Ghana bishop urges suspension of exit exams because of COVID-19

Ghana bishop urges suspension of exit exams because of COVID-19

Diane Yonga, a Catholic from St. Paul, Minn., poses for a photo Feb. 7, 2019, with students at St. Anne's Girls Senior High School in Damongo, Ghana. (Credit: CNS photo/Diane Yonga, courtesy The Catholic Spirit.)

Ghana's bishop in charge of education said although finals exams are important, West African governments should suspend exams because of COVID-19.

ACCRA, Ghana — Ghana’s bishop in charge of education said although finals exams are important, West African governments should suspend exams because of COVID-19.

Three weeks after final-year students of junior and senior high schools in Ghana returned to school to prepare for exit exams, there are reports of COVID-19 infections in some in western Ghana. As of July 15, some Catholic schools in Ghana had recorded one or more confirmed cases of COVID-19, and parents expressed fears despite the assurance that safety measures were in place.

“We are caught between two waters,” said Archbishop John Bonaventure Kwofie, noting that students to not want to be in school with the coronavirus, but they also need to prepare for exit exams. “I think this is an occasion for our leaders to do something more radical, more foundational.”

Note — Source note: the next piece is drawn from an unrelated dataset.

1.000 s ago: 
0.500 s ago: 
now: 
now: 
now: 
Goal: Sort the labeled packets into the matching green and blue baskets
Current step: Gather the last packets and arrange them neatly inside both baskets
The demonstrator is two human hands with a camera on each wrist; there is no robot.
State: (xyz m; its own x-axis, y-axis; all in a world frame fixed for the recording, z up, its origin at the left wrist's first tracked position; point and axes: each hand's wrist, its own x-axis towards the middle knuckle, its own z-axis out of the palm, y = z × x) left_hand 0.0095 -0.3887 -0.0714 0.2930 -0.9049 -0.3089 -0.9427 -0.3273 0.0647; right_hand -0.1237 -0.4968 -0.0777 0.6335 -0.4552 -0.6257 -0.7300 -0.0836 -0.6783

“What do I mean? … Can’t we come together and say that look, because of COVID-19, we have postponed the examination until further notice? So that we do not subject our children to go to school to prepare for the examination,” he stated.

He said this would involve more than just Ghana.

“The decision must be foundational and radical because the COVID is not just in Ghana,” he said, adding that “the suspension of the 2020 West African Secondary School Certificate Examination and the Basic Education Certificate Examination will prevent the further spread of the virus, particularly among students.”

Father Eric Kwasi Elliason, director of health for the Diocese of Sekondi-Takoradi, said: “The communal nature of facilities in our schools such as dormitories, dining hall, classrooms do not make it advisable to have many of our students in school at the same time. Risky student behavior makes the likelihood of increment a must.”

In a July 13 statement, the National Council of Parent-Teacher Associations asked Ghana to send all school students waiting to take their final examinations home.

“In the current circumstances, the children are psychologically unstable and would, therefore, not be of sound mind to write the WASSCE and BECE examinations and come out successfully,” the statement said. “We, therefore, suggest that these examinations be postponed till the situation is brought under control.”

One parent noted that Nigeria had delayed the reopening of schools for exams.

However, the Ghana Education Service said it would conduct exams.